» EXERCISE DATA
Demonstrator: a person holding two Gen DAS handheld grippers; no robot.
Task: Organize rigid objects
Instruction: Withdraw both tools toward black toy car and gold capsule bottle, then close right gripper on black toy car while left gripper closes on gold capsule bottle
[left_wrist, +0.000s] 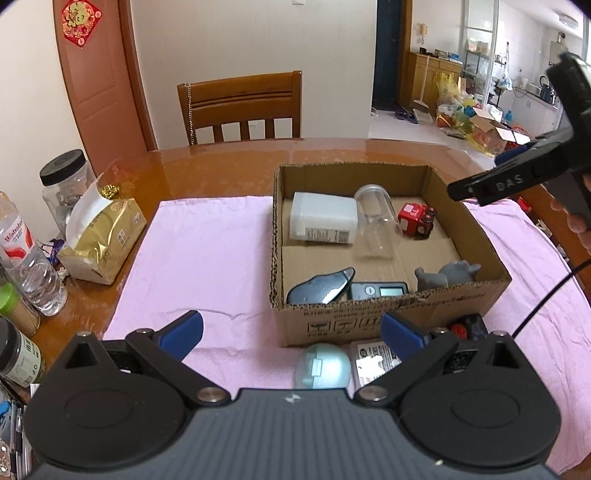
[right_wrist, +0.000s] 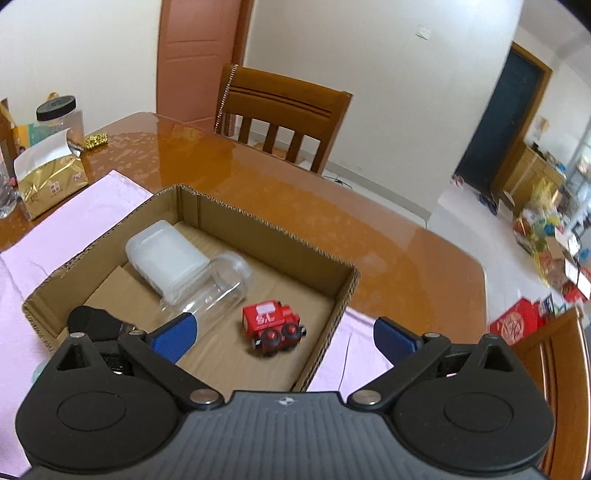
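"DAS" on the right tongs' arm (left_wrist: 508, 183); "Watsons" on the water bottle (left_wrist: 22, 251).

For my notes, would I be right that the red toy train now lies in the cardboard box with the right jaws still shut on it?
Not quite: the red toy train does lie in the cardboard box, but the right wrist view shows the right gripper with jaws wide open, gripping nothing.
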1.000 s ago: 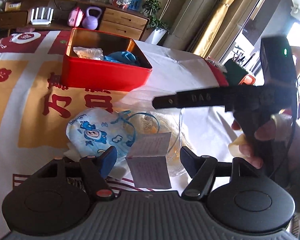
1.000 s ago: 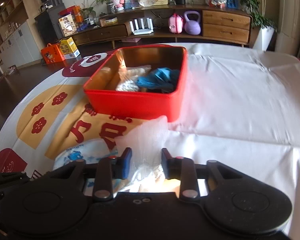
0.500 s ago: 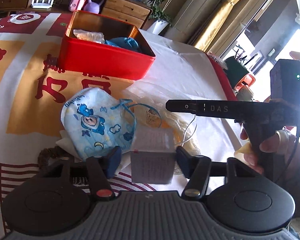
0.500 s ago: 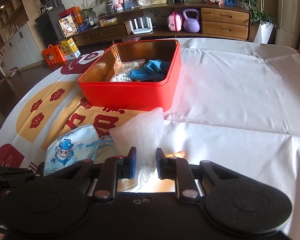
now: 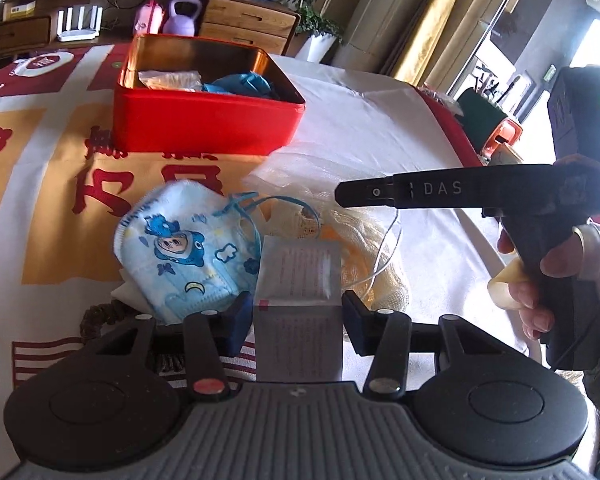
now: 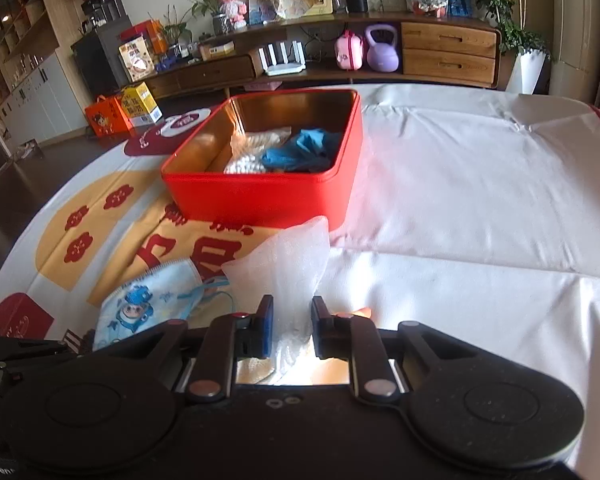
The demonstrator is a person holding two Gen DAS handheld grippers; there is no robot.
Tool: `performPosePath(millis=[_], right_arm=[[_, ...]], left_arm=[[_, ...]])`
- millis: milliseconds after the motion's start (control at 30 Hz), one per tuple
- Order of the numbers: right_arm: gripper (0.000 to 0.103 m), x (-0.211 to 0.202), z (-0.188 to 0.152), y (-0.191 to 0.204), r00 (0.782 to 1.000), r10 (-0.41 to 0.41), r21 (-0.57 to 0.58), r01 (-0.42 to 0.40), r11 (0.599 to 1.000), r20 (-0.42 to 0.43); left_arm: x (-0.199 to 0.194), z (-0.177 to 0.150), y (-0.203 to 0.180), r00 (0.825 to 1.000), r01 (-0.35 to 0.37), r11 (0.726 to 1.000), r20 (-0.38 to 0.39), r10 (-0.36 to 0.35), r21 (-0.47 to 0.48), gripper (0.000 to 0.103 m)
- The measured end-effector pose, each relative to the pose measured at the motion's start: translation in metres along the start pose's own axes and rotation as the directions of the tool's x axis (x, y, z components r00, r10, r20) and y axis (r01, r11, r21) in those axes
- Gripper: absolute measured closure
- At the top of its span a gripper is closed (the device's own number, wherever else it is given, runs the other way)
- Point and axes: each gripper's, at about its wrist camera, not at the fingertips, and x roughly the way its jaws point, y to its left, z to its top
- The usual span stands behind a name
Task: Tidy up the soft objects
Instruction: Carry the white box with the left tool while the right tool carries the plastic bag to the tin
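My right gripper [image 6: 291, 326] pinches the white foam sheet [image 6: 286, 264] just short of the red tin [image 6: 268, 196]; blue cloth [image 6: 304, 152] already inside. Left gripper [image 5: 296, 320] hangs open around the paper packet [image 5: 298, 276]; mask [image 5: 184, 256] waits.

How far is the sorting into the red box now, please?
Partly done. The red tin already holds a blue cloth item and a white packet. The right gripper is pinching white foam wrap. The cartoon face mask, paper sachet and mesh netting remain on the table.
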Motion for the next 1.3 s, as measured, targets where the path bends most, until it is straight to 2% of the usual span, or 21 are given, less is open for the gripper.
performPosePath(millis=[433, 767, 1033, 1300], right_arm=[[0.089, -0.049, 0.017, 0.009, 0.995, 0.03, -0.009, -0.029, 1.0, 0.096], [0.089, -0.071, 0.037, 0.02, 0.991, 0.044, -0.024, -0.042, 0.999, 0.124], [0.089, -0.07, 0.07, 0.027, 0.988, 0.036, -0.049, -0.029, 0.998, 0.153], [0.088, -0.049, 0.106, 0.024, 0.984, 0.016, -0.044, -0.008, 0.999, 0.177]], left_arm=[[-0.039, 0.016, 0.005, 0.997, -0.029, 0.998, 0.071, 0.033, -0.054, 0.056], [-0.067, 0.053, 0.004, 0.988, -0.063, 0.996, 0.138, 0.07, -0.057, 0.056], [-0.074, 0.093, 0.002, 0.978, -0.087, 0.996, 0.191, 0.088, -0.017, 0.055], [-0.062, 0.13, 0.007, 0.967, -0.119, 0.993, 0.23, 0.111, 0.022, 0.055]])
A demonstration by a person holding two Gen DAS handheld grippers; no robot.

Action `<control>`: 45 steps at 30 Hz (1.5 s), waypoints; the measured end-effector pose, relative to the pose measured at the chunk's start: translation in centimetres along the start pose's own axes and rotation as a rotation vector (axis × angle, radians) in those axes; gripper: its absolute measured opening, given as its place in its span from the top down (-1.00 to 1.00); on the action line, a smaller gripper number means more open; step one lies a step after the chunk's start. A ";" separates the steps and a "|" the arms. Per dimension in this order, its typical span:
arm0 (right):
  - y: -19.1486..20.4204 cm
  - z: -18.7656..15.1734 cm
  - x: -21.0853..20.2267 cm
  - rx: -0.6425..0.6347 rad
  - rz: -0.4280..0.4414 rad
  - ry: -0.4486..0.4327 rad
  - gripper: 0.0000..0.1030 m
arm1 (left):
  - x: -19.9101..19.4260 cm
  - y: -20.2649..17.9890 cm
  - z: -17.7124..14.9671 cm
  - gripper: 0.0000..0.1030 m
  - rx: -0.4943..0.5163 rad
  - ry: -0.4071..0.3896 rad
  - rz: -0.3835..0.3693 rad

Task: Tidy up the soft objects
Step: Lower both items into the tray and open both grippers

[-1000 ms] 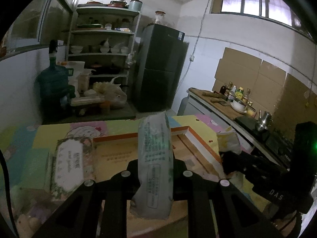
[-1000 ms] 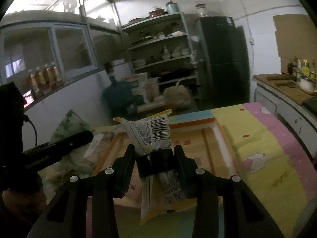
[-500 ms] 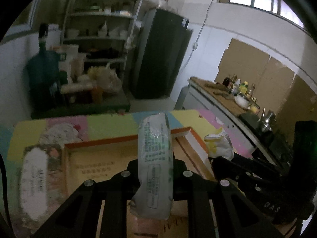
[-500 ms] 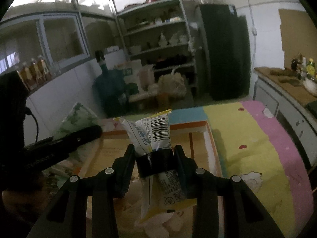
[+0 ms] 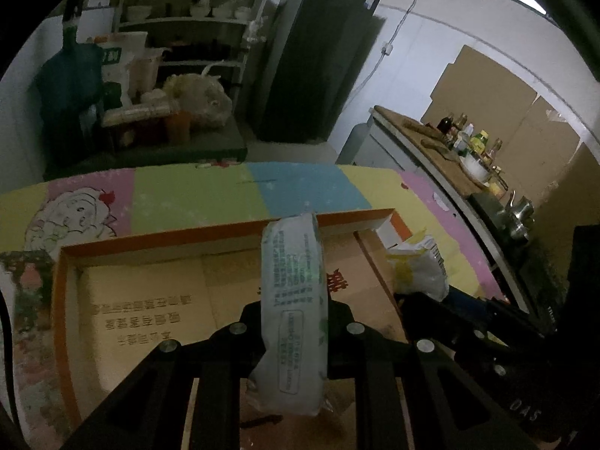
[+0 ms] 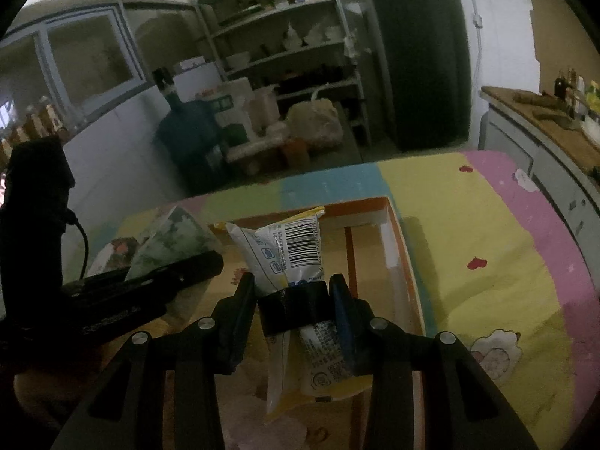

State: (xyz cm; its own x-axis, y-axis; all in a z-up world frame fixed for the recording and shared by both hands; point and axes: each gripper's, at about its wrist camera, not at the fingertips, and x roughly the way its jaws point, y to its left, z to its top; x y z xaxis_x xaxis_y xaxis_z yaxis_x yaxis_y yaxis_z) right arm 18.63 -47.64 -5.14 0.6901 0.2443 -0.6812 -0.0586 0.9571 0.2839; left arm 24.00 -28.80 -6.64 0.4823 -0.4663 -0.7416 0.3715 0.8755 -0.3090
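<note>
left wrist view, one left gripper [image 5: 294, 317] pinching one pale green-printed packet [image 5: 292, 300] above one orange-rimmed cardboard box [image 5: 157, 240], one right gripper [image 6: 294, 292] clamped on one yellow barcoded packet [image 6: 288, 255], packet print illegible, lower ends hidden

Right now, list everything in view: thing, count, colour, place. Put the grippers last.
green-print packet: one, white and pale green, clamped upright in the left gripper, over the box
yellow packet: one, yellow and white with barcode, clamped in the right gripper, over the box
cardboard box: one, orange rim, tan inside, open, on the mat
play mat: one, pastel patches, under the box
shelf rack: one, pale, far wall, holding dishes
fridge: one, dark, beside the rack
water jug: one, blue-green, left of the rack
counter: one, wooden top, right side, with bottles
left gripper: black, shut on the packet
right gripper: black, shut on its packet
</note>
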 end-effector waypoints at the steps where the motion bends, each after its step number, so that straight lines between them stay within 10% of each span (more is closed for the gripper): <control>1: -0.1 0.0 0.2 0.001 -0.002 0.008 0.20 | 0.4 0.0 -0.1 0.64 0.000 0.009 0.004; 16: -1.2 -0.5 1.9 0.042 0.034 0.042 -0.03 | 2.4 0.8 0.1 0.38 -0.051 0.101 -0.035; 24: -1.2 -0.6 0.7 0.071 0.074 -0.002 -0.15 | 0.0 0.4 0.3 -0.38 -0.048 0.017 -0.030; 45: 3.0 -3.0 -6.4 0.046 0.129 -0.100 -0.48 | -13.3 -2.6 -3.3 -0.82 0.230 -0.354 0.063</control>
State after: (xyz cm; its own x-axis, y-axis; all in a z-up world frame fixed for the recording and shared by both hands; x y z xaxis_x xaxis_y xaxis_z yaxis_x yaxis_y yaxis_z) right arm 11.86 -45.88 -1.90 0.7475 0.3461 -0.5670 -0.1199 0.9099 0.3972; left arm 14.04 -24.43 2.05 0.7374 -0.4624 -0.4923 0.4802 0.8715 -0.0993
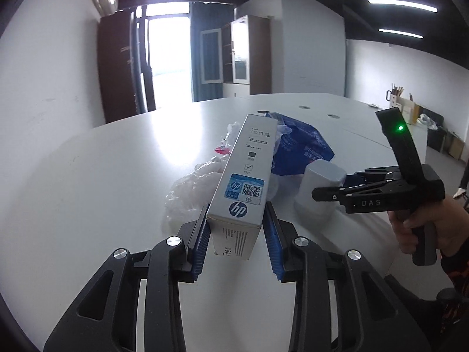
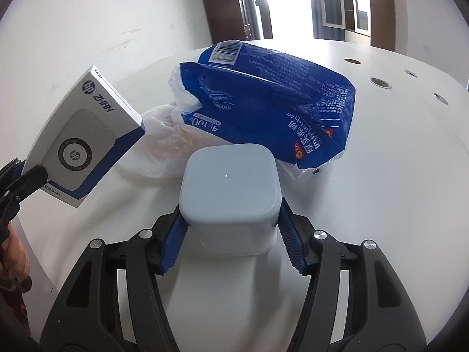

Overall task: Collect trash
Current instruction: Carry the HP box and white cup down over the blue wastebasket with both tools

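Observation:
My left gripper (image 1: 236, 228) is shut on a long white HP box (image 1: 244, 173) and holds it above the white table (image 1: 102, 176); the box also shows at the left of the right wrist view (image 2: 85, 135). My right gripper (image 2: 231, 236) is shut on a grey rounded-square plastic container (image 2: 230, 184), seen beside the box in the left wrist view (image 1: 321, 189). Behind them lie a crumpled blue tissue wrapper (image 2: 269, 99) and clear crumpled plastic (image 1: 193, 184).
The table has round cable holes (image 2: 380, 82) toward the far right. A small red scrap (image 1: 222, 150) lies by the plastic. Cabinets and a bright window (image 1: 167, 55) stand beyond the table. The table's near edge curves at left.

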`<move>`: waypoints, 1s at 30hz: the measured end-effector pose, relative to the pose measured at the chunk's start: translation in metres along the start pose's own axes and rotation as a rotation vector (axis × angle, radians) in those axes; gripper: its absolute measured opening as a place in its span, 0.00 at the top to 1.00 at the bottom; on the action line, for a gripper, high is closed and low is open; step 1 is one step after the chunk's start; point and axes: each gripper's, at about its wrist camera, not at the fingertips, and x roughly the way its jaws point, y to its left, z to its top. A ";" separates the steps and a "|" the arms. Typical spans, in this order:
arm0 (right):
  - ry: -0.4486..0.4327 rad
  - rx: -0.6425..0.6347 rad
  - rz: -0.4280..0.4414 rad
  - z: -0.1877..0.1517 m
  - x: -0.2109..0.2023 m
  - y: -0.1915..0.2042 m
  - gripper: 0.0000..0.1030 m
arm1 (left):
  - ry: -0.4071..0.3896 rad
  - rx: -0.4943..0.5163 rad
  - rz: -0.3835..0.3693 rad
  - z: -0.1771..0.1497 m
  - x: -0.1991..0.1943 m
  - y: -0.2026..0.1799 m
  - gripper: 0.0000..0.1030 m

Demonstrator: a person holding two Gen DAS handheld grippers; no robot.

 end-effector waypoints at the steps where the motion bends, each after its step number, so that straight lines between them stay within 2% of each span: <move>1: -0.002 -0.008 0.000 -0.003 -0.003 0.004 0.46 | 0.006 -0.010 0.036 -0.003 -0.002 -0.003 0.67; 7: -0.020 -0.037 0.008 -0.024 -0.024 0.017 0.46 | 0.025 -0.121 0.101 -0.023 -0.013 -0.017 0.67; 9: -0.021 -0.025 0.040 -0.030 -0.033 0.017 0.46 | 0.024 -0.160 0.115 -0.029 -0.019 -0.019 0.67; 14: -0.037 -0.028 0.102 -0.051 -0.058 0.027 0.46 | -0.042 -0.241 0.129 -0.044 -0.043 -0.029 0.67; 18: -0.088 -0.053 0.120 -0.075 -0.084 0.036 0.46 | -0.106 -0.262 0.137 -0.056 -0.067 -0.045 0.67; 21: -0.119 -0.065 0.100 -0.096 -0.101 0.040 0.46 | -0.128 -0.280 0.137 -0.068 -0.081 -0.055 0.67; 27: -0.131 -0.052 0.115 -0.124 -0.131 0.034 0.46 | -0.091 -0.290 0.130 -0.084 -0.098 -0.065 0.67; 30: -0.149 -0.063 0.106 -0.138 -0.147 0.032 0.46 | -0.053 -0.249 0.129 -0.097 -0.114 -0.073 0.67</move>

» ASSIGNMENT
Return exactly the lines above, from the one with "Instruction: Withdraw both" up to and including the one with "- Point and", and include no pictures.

» YOUR SOLUTION
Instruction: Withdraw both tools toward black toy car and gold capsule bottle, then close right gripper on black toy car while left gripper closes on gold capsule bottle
[left_wrist, +0.000s] 
[right_wrist, +0.000s] 
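"DAS" on the right tongs' arm (left_wrist: 508, 183); "Watsons" on the water bottle (left_wrist: 22, 251).

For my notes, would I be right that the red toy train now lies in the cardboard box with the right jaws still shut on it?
Not quite: the red toy train does lie in the cardboard box, but the right wrist view shows the right gripper with jaws wide open, gripping nothing.
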1.000 s ago: 
1.000 s ago: 
0.500 s ago: 
0.500 s ago: 
now: 
now: 
The demonstrator is a person holding two Gen DAS handheld grippers; there is no robot.
Tool: `performPosePath(millis=[_], right_arm=[[_, ...]], left_arm=[[_, ...]])`
- millis: milliseconds after the motion's start (control at 30 Hz), one per tuple
- Order of the numbers: right_arm: gripper (0.000 to 0.103 m), x (-0.211 to 0.202), z (-0.188 to 0.152), y (-0.191 to 0.204), r00 (0.782 to 1.000), r10 (-0.41 to 0.41), r21 (-0.57 to 0.58), r01 (-0.42 to 0.40), r11 (0.599 to 1.000), r20 (-0.42 to 0.43); left_arm: x (-0.199 to 0.194), z (-0.177 to 0.150), y (-0.203 to 0.180), r00 (0.825 to 1.000), r01 (-0.35 to 0.37), r11 (0.726 to 1.000), r20 (-0.38 to 0.39), r10 (-0.36 to 0.35), r21 (-0.47 to 0.48), gripper (0.000 to 0.103 m)
- The measured end-effector pose, each relative to the pose measured at the motion's start: translation in metres along the start pose's own axes and rotation as the directions of the tool's x axis (x, y, z components r00, r10, r20) and y axis (r01, r11, r21) in those axes
- Gripper: absolute measured closure
- At the top of its span a gripper is closed (the device's own number, wherever else it is given, runs the other way)
- Point and axes: each gripper's, at about its wrist camera, not at the fingertips, and x roughly the way its jaws point, y to its left, z to its top

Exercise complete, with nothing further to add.